- **Your objective**: From the data below, return the exact lines starting at the line containing "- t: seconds" and ending at the line containing "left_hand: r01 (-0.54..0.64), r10", both included, and nothing else.

Material for the task section start

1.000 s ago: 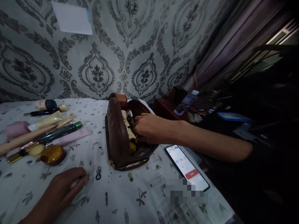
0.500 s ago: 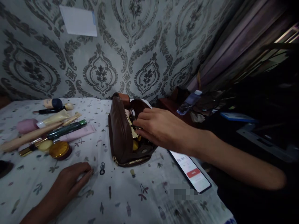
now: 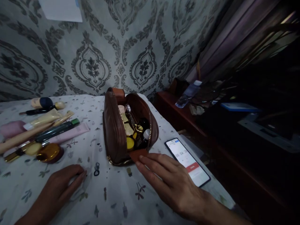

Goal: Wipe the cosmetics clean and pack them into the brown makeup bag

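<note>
A brown cosmetic bag (image 3: 113, 131) stands unzipped on the patterned cloth. Inside it lie a yellow-lidded pot (image 3: 130, 143), a gold-capped bottle (image 3: 138, 129), a white-capped bottle (image 3: 146, 134) and other small containers. My right hand (image 3: 168, 179) is at the bag's near end, its fingertips closed on a brown leather tab (image 3: 138, 154); the thumb is hidden underneath. My left hand (image 3: 62, 182) rests on the cloth left of the bag, loosely curled with thumb and index tips close together and nothing visible in it.
On the left lie a green tube (image 3: 57, 129), a pink tube (image 3: 70, 132), an amber-lidded jar (image 3: 49, 153) and several other cosmetics. A phone (image 3: 189, 162) showing a timer lies near the table's right edge. Beyond that edge a clear bottle (image 3: 188, 94) leans on a dark red surface.
My right hand has come out of the bag and moved nearer to me, taking hold of the tab at its near end. My left hand stays on the cloth. The view has shifted slightly.
</note>
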Tool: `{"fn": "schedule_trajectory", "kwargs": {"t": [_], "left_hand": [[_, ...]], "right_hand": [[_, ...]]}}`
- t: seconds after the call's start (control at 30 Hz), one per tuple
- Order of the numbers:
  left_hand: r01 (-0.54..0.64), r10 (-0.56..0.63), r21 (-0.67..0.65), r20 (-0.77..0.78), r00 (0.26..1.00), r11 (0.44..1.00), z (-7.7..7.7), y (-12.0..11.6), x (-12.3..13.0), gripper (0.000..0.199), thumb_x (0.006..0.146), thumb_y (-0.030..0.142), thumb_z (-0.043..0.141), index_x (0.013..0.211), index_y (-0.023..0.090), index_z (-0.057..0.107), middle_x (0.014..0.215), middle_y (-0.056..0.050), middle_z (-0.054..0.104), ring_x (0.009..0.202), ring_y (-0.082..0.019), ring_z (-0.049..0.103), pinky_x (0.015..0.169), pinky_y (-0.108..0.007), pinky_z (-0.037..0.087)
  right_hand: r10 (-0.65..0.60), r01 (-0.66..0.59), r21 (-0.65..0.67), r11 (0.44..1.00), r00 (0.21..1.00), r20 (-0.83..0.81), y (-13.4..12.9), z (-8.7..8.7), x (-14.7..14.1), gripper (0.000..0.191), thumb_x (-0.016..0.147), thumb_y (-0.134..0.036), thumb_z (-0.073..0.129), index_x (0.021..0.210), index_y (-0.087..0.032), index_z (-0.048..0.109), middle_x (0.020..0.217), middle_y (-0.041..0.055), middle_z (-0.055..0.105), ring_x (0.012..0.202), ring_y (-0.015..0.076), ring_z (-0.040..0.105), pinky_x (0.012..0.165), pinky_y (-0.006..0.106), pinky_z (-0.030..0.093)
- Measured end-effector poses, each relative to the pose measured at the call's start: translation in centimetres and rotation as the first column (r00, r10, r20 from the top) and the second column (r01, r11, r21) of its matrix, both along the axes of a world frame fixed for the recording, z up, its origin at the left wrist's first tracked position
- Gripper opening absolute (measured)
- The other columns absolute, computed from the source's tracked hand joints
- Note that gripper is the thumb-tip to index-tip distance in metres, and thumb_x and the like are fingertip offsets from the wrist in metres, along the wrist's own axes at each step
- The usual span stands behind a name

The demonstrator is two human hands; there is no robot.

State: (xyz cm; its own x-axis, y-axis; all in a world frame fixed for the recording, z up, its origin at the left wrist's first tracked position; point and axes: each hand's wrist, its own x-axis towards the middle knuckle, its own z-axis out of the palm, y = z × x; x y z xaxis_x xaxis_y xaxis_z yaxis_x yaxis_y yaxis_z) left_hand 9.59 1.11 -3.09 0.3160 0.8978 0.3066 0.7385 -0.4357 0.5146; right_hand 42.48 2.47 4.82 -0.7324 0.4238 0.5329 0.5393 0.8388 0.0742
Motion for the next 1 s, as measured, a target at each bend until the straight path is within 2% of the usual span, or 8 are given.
{"fn": "schedule_trajectory", "kwargs": {"t": [0.2, 0.37, 0.6, 0.73, 0.8, 0.83, 0.93, 1.0], "left_hand": [[-0.023, 0.023, -0.034, -0.009, 1.0, 0.999, -0.1, 0.1, 0.2, 0.035, 0.094, 0.049, 0.048, 0.074, 0.024, 0.064, 0.064, 0.003, 0.068, 0.053, -0.013, 0.065, 0.051, -0.017, 0.05], [-0.049, 0.048, -0.021, -0.051, 0.998, 0.999, -0.6, -0.2, 0.3, 0.032, 0.096, 0.045, 0.047, 0.081, 0.024, 0.065, 0.074, 0.002, 0.071, 0.064, -0.013, 0.067, 0.06, -0.019, 0.051], [-0.013, -0.014, -0.122, -0.222, 0.975, 0.992, 0.6, -2.1, 0.7, 0.032, 0.093, 0.045, 0.056, 0.114, 0.022, 0.059, 0.104, -0.007, 0.067, 0.095, -0.023, 0.063, 0.082, -0.033, 0.053], [0.061, -0.081, -0.086, -0.257, 0.963, 0.994, 1.1, -3.6, -0.1, 0.027, 0.097, 0.029, 0.049, 0.122, 0.02, 0.053, 0.109, -0.01, 0.063, 0.098, -0.024, 0.058, 0.083, -0.038, 0.052], [0.048, -0.059, -0.065, -0.192, 0.98, 0.997, 1.0, -4.3, -0.6, 0.026, 0.099, 0.02, 0.041, 0.124, 0.02, 0.05, 0.106, -0.01, 0.062, 0.097, -0.023, 0.058, 0.081, -0.036, 0.053], [0.032, -0.039, -0.052, -0.137, 0.99, 0.998, 1.0, -4.7, -0.8, 0.028, 0.099, 0.018, 0.039, 0.126, 0.02, 0.048, 0.106, -0.009, 0.061, 0.097, -0.022, 0.058, 0.081, -0.035, 0.053], [-0.014, 0.013, 0.022, 0.053, 0.999, 1.0, 1.1, -5.2, -0.9, 0.033, 0.099, 0.017, 0.038, 0.132, 0.021, 0.039, 0.112, -0.01, 0.057, 0.104, -0.021, 0.057, 0.088, -0.034, 0.052], [-0.01, -0.001, 0.081, 0.131, 0.991, 0.997, 1.3, -5.2, -0.8, 0.037, 0.098, 0.015, 0.039, 0.134, 0.021, 0.036, 0.118, -0.011, 0.055, 0.11, -0.022, 0.054, 0.095, -0.037, 0.05]], "right_hand": [[-0.025, 0.016, -0.071, 0.997, 0.992, -0.127, 0.0, -1.3, 0.7, 0.028, 0.091, -0.008, 0.051, 0.111, -0.015, 0.069, 0.113, 0.0112, 0.073, 0.117, 0.0224, 0.063, 0.091, 0.036, 0.061], [0.028, -0.039, -0.05, 0.998, 0.979, -0.201, -0.6, -2.4, 0.8, 0.028, 0.089, -0.01, 0.056, 0.115, -0.012, 0.067, 0.118, 0.015, 0.07, 0.126, 0.0243, 0.057, 0.098, 0.036, 0.058], [0.069, -0.096, -0.131, 0.987, 0.978, -0.196, -1.4, -5.9, -1.5, 0.042, 0.091, -0.006, 0.044, 0.125, -0.021, 0.062, 0.124, 0.0127, 0.067, 0.104, 0.0208, 0.07, 0.079, 0.03, 0.062], [0.067, -0.179, -0.337, 0.924, 0.946, -0.318, -1.2, -6.7, -5.4, 0.037, 0.092, -0.009, 0.045, 0.123, -0.02, 0.061, 0.123, 0.0145, 0.065, 0.089, 0.0176, 0.073, 0.069, 0.026, 0.063], [0.051, -0.262, -0.54, 0.8, 0.926, -0.373, -1.3, -6.4, -7.6, 0.037, 0.092, -0.017, 0.048, 0.128, -0.021, 0.057, 0.124, 0.0145, 0.064, 0.082, 0.0165, 0.072, 0.068, 0.028, 0.063], [0.021, -0.298, -0.655, 0.695, 0.918, -0.396, -1.3, -6.3, -8.7, 0.039, 0.093, -0.022, 0.05, 0.132, -0.021, 0.054, 0.123, 0.0145, 0.064, 0.077, 0.0155, 0.071, 0.067, 0.029, 0.063], [-0.13, -0.434, -0.87, 0.233, 0.873, -0.47, -1.3, -6.0, -12.5, 0.05, 0.093, -0.042, 0.05, 0.138, -0.02, 0.046, 0.115, 0.0134, 0.065, 0.067, 0.014, 0.068, 0.058, 0.028, 0.06], [-0.24, -0.533, -0.845, -0.045, 0.827, -0.508, -1.0, -6.0, -15.1, 0.059, 0.088, -0.053, 0.055, 0.136, -0.019, 0.047, 0.106, 0.0099, 0.066, 0.063, 0.0131, 0.066, 0.054, 0.026, 0.056]]}}
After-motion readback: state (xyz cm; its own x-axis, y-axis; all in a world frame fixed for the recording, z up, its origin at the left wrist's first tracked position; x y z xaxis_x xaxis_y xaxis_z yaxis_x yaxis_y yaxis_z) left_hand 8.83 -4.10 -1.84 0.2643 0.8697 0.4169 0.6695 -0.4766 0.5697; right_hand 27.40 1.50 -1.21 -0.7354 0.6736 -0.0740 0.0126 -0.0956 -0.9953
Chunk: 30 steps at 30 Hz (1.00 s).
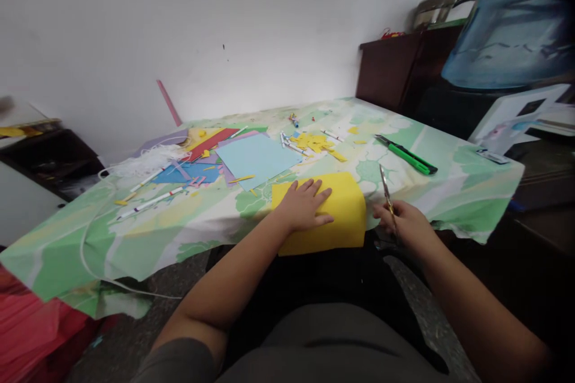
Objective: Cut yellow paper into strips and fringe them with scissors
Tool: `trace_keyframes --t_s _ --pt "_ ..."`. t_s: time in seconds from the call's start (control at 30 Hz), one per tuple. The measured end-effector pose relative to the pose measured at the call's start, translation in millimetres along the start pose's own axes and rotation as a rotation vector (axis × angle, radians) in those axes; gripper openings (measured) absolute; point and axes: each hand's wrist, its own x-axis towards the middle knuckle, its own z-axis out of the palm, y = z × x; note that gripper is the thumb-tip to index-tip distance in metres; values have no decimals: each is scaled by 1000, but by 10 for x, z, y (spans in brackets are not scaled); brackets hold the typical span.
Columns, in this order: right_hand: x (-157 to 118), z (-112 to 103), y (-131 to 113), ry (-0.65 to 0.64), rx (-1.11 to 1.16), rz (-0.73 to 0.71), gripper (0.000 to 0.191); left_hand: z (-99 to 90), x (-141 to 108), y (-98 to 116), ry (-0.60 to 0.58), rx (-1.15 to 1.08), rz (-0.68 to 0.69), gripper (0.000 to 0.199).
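Note:
A yellow sheet of paper (pixel 345 215) lies at the table's near edge, its front part bending down over the side. My left hand (pixel 308 206) rests on it with the fingers spread. To the right of the sheet, my right hand (pixel 404 221) grips a pair of scissors (pixel 386 191), whose blades point up and away from me. The handles are mostly hidden by the fingers. Beyond the scissors, a green utility knife (pixel 411 158) lies on the tablecloth.
A light blue sheet (pixel 258 158), yellow paper scraps (pixel 314 142) and several markers (pixel 150 202) are spread over the patterned tablecloth (pixel 215 215). White string (pixel 153 161) lies at the left, one strand hanging over the edge. A large water bottle (pixel 516 30) stands at the right.

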Motion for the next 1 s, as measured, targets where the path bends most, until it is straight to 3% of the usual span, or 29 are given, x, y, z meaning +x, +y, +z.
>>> trace_keyframes --t_s 0.13,0.2,0.33,0.43,0.6,0.83,0.9,1.0 --pt "-233 161 178 97 78 56 37 64 -161 7 206 111 -46 51" --pt "-302 281 245 69 138 95 37 102 -249 -22 286 182 -107 50" --pt "-297 552 276 87 241 75 43 146 -369 -105 287 244 -108 45" --pt "-244 687 224 123 270 63 34 163 -440 -145 322 238 -117 39" --pt "-211 764 167 111 371 45 30 228 -559 -187 443 217 -213 32" --pt "-310 716 120 39 529 121 24 229 -734 -92 599 128 -197 18" --pt "-353 657 88 8 598 161 23 280 -855 -25 674 84 -278 14" --pt "-385 555 13 -47 684 205 23 404 -1044 43 852 -151 -637 19"
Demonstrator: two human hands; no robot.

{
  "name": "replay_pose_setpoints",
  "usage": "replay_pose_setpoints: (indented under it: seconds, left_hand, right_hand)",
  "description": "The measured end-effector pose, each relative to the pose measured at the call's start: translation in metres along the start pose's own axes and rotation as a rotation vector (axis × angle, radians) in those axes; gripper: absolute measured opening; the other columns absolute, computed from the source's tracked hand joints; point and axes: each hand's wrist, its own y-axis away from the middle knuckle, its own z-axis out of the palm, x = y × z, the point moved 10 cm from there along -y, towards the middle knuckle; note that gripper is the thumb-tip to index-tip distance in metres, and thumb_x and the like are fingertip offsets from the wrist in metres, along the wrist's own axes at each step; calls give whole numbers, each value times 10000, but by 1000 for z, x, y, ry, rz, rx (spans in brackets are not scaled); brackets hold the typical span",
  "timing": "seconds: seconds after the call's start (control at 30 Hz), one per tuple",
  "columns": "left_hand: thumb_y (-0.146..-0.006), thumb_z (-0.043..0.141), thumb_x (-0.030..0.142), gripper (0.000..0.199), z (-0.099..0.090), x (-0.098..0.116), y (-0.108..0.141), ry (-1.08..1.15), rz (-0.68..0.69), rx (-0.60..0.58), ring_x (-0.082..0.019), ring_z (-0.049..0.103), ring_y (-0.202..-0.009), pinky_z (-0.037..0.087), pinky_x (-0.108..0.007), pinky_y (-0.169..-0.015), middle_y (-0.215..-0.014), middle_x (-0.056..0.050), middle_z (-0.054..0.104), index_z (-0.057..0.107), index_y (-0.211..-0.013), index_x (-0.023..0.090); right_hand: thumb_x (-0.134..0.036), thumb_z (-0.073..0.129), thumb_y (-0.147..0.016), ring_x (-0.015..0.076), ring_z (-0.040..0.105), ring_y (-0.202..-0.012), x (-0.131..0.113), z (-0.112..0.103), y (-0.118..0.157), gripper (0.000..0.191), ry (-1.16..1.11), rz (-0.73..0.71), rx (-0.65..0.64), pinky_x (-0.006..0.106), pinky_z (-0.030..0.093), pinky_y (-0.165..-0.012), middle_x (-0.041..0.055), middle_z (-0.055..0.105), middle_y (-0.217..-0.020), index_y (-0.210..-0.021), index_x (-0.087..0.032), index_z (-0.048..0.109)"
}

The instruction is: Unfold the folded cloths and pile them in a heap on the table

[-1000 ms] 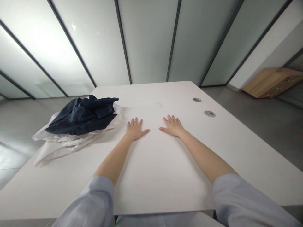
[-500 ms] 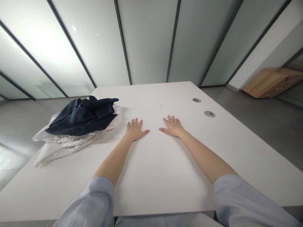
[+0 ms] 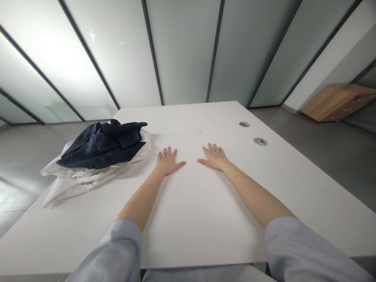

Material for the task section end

- **Reply**:
- t: seconds after the call's start (control at 30 Hz), one per tuple
- Order of the numbers:
  left_hand: r01 (-0.54..0.64), r10 (-0.56..0.63), r21 (-0.67..0.65), r20 (-0.77..0.78), r00 (0.26..1.00), r11 (0.44..1.00), z (-7.7..7.7), y (-12.0..11.6), x (-12.3..13.0), gripper (0.000..0.199), thumb_x (0.006..0.146), thumb_y (-0.030..0.142), thumb_z (-0.043..0.141), index_x (0.013..0.211), index_y (-0.023..0.090), index_z (-0.057..0.107), middle_x (0.014..0.215), middle_y (-0.056..0.050), middle_z (-0.054..0.104), ring_x (0.009..0.202), ring_y (-0.082..0.019), ring_z (-0.049..0.103), pinky_x (0.015..0.169), pinky_y (-0.108..0.007), pinky_z (-0.037..0.087)

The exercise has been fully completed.